Thinking about it for a while, just telling people I thought it was good didn't entirely feel right to me. I felt I was being dishonest by not telling people my true perception of the film. But even to fully express my reaction, the feeling is still perplexing. Though there isn't anything in particular I didn't like, for whatever reason, the film didn't hit the mark for me overall. Maybe I didn't know enough of the back story or the history of the comics, but some of the twists were not what I was expecting. I wasn't shocked by the twists, but I didn't really know how to feel about the twists at all. It was like I was numb while things happened in the film. Events took place, and I barely reacted. In the aftermath, I didn't know how to feel.

(SPOILERS in this paragraph):
Parts that I did like were some of the biggest action sequences. The action in this film is very well directed. The camera tells the story, rather than cutting away from it for the mind to fill in the blank. My favorite sequence in the film is when Cap escapes SHIELD and takes down a jet in the process. Very exciting, very classic Cap, and very well executed. It was one of those moments where the whole audience jumps up after an amazing touch down--where you feel the excitement in your chest. I also really liked Captain America's character. They really get him and his inner struggle in this movie. He's just who I want him to be.

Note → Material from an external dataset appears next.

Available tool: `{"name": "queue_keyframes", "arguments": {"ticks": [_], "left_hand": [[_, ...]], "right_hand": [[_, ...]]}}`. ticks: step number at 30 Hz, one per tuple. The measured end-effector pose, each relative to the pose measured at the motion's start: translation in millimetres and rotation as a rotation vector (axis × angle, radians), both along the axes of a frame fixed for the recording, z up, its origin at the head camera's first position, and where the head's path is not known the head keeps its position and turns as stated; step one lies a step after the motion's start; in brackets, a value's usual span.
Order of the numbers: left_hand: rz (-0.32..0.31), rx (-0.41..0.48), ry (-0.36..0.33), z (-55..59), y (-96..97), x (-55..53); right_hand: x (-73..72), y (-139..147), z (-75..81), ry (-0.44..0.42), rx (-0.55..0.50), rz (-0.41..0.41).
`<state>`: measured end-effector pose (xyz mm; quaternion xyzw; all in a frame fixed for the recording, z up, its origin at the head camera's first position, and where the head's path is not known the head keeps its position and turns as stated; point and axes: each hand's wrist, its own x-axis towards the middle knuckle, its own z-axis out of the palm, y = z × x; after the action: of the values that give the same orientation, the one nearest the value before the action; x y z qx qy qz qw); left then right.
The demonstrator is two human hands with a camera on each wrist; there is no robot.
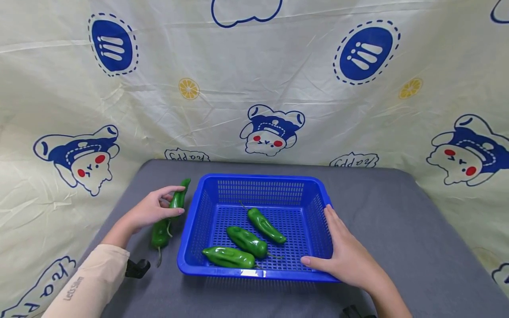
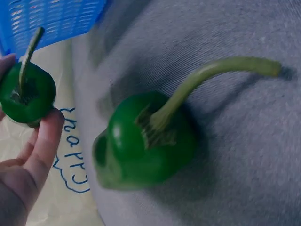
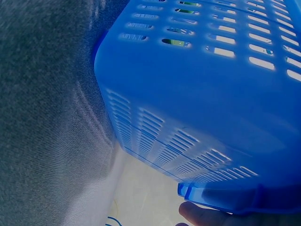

But maybe this is where it doesn't quite work for me. Even though we know who Captain America is and he's who we want him to be, who we know him to be, it doesn't feel very personal. It's like there are too many things going on in this movie, and we don't get a good chance to really get close and personal with the characters. Lots of events happen, lots of plot and exposition happen, and lots of action happens. Now and then we get a few lines from a character about how they feel, but it's so short, it's like a fly over of scenery. You get a glance of the richness below you, but before you get a chance to understand it fully, it's gone.

I'm not saying I want a heart throb drama, but my favorite stories have characters who I almost consider friends because I grew to know and appreciate them so well. In Captain America: The Winter Soldier, there's not enough time to get a deeper sense of who these people are. There is character development, and we know these characters better than we did before the film. But I can't help feeling like we're only scratching the surface of who these people are, and that makes me feel unsatisfied. I just needed to say that.